-- TASK OBJECTIVE --
The data below is to be transcribed word for word; pictures are to be excluded.

══ DATASET SECTION

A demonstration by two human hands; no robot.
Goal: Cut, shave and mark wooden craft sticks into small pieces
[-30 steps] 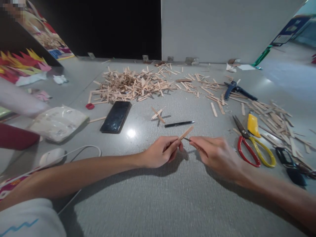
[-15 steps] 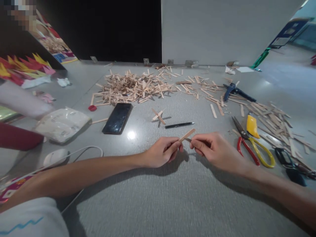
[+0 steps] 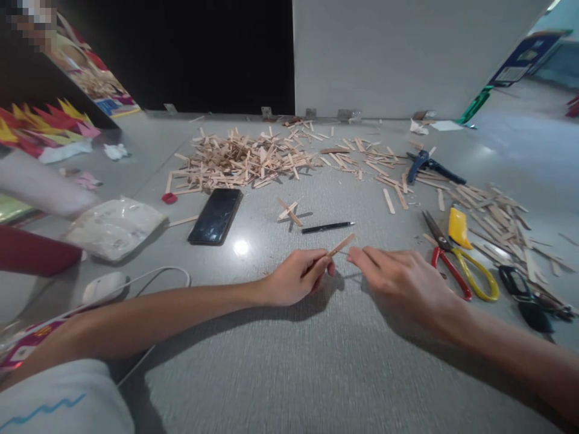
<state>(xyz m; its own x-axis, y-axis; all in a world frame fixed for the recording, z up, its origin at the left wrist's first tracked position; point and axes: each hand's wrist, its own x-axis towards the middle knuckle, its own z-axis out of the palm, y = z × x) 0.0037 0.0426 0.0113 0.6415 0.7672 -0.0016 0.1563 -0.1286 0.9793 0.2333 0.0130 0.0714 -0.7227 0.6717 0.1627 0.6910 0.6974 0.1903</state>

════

-- RESULT OF THE TASK --
A demonstration by two human hands; no robot.
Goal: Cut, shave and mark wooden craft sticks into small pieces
[-30 steps] 
[-15 steps] 
[+0 steps] 
<state>(xyz m; its own x-axis, y-axis; all in a world frame fixed for the recording, z up, its origin at the left wrist's first tracked position; point and axes: each hand's wrist, its own x-axis towards the middle knuckle, its own z-axis out of the palm, y = z × x) 0.0037 0.0426 0.0113 0.6415 0.7672 -0.0016 0.1563 -0.1286 0.9793 0.2333 0.0130 0.0714 -0.7227 0.6717 0.1627 0.6910 0.6974 0.1903</state>

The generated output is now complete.